What is needed
Please quote exactly the lines below from the line containing "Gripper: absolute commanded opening" to the line containing "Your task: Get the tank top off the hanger", both lines included, and nothing else.

········

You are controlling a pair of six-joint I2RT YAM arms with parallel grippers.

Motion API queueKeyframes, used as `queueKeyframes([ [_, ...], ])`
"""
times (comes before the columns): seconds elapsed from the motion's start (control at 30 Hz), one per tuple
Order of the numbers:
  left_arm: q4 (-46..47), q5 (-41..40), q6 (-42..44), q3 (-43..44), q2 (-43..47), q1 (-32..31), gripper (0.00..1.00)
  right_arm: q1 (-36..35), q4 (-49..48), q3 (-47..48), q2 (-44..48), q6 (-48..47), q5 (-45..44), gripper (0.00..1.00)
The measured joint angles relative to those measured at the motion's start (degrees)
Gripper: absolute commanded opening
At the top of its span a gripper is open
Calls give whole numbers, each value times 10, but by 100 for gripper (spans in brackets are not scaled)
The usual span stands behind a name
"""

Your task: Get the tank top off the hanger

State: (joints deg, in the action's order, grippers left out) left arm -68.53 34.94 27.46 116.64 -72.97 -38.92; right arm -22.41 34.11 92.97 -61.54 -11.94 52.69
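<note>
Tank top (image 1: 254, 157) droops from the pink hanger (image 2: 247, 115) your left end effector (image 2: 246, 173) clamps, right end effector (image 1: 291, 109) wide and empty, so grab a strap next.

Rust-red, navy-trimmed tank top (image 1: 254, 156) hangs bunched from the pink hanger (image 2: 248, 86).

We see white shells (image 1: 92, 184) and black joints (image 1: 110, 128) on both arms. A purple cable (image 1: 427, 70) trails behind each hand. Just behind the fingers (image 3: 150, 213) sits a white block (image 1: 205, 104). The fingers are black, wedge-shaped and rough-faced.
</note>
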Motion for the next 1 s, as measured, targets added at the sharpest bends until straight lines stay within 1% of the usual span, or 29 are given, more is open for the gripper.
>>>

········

Expected answer
Gripper: absolute commanded opening
At the top of its span a gripper is open
Calls give whole numbers, each value times 10, but by 100 for gripper (spans in brackets are not scaled)
The usual span stands behind a name
"""

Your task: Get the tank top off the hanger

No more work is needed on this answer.